Hacker News new | past | comments | ask | show | jobs | submit login
Dive – A tool for exploring each layer in a Docker image (github.com/wagoodman)
684 points by boyter on Nov 25, 2018 | hide | past | favorite | 42 comments



This is amazing, thanks for sharing it! A very useful feature that I always missed but never actually tough about.

I've had a hard time understanding the slices on the beginning will be very useful for troubleshooting bad images also while optimizing image sizes.

Can probably help to understand problems like the one bug where the image size got almost a 2x increase after a CHOWN, because the slice is added again with different owner ( I think ;) ) would be so much easier to see with this.

Ref for the old bug https://github.com/moby/moby/issues/5505


Newer docker versions have a --chown flag for COPY/ADD exactly to address that.


We added a lib to a java image and the size went up by about 4x the library size, I spent a few hours trying to track it down to no avail. Hopefully this will help pin down the issue.


Let us know if it’s a relatable issue. Might save someone else a headache in the future.


Same here. I'm relatively new to Docker. I've taken a public jessie image, and tweaked and committed locally. I can see that layers exist when I pull images, but just what they are has been a mystery.


Project idea: a Google for docker images.

Search for files by hash within all public docker images.

Find images that contain a certain piece of code.

Reverse engineering Dockerfiles for those that were built without.


The latter can be easily done in a few hours by inspecting the image layer metadata.

Every layer understands the command it was run in the Dockerfile to create itself. Just look at `docker history` and have a look at the "CREATED BY" field for human-readable output of the layer metadata, or depending on your graph driver have a look in /var/lib/docker/image/overlay2/imagedb/content/sha256. From there you can reverse-engineer a Dockerfile.

For layers that were not built using `docker build` (e.g. `docker commit`, OCI-compatible image builders), re-creating the exact command that generated that layer is much harder to do. The only information most tools will give you might just be the diff itself.

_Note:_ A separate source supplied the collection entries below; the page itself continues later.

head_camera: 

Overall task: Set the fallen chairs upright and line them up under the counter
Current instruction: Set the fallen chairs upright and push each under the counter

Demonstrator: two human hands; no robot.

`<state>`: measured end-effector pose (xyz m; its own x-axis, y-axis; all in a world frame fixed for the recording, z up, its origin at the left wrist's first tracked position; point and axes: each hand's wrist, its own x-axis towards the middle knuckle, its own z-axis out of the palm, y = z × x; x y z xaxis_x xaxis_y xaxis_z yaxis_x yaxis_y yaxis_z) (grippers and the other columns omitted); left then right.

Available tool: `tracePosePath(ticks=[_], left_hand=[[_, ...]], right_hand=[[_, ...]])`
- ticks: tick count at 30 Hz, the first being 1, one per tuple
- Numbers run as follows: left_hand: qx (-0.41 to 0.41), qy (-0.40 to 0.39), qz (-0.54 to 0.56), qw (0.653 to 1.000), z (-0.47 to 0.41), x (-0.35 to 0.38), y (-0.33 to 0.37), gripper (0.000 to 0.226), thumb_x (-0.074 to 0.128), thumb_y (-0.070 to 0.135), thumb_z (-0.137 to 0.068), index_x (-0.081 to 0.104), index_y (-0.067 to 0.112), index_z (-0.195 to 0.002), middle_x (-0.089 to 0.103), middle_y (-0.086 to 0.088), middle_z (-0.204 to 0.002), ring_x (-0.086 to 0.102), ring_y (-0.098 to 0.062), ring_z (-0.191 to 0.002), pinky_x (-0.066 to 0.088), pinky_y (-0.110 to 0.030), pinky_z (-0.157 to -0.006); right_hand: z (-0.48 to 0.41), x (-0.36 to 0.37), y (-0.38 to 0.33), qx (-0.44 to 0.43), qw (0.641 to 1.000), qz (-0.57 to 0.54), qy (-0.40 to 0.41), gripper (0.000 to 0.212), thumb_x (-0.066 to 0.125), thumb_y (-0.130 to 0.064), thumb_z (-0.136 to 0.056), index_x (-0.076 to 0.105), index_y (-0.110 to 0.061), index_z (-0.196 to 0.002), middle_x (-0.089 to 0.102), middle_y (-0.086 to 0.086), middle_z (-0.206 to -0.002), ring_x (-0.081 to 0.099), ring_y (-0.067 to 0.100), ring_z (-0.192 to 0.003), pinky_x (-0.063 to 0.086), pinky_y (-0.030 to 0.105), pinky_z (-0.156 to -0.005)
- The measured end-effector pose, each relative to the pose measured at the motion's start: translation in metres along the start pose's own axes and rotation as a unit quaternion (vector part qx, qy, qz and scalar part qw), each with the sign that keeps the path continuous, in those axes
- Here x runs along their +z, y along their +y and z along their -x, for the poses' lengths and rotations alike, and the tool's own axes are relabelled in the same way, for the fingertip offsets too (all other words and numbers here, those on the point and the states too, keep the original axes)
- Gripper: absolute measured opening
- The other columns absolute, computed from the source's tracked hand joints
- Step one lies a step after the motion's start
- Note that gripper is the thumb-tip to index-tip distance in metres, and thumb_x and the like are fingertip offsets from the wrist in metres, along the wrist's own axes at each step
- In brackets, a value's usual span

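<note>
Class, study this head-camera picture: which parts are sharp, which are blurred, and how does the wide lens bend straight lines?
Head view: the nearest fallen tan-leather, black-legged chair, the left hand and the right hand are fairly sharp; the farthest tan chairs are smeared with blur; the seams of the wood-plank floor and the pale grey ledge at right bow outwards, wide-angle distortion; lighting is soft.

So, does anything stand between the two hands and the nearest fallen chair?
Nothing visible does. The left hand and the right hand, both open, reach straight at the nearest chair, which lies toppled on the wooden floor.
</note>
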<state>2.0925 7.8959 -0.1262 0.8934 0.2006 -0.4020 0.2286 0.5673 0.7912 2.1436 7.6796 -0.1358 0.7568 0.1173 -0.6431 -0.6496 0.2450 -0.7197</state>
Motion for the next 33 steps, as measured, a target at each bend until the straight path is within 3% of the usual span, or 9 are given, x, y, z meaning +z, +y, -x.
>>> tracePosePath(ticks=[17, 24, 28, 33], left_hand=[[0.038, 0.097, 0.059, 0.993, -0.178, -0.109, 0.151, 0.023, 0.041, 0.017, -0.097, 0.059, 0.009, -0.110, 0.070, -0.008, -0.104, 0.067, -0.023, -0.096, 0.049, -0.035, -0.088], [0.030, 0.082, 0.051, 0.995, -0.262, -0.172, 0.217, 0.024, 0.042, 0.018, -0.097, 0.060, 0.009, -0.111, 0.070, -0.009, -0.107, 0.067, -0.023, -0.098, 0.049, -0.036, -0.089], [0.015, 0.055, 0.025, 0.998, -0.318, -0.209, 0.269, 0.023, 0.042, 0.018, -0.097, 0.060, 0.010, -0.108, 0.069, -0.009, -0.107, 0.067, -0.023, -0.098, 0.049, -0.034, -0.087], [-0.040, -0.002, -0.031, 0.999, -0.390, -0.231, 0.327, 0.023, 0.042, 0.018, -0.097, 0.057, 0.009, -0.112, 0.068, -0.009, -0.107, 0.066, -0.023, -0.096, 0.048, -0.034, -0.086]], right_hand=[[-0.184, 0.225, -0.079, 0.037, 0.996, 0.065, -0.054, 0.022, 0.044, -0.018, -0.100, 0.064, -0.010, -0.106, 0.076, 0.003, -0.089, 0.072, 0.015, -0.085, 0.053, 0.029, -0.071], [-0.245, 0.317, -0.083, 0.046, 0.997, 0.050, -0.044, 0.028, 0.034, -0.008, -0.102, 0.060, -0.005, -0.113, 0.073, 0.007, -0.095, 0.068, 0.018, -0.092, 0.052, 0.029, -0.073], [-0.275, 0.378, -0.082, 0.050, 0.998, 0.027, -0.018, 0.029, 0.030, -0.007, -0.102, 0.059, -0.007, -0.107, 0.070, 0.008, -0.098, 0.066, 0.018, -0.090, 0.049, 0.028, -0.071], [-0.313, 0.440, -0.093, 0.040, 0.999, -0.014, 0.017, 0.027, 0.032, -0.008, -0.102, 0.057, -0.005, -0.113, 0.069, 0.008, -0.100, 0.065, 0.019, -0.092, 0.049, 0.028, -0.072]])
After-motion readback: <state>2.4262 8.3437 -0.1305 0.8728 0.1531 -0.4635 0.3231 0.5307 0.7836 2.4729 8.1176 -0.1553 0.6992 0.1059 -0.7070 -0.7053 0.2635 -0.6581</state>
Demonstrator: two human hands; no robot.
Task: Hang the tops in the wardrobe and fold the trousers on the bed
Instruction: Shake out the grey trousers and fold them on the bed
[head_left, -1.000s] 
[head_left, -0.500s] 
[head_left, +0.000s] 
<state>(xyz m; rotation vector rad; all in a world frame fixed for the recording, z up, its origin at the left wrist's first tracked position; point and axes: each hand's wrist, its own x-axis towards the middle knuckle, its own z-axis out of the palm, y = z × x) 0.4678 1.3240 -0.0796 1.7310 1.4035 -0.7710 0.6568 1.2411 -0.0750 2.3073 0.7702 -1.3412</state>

> Every layer understands the command it was run in the Dockerfile to create itself

How reliable is this? Can it be modified after creation by a malicious party?

That is, if I get a wild docker image, can I trust the results of `docker history`?


Cool!

New project idea ... Crawl a large set of popular docker images lacking Dockerfiles and attempt to recreate the dockerfile with this technique.


DockerSlim will reverse engineer / auto-generate a Dockerfile for you :)


A GitHub for Docker images might be the better analogy.

Docker the company could, I imagine, add deep search and browsing as enhancements to their existing Docker Hub.


Can someone well versed in Docker explain in their own words what this does and why it is useful? Thanks in advance! I'm definitely not a docker poweruser...other than build start and stopping..


A docker image is built in layers that stack on top of each other. Think of each layer as a commit in a git repository.

This project takes an image and shows the list of layers (=commits) and for each layer (=commit) allow you to see what was changed (=the diff).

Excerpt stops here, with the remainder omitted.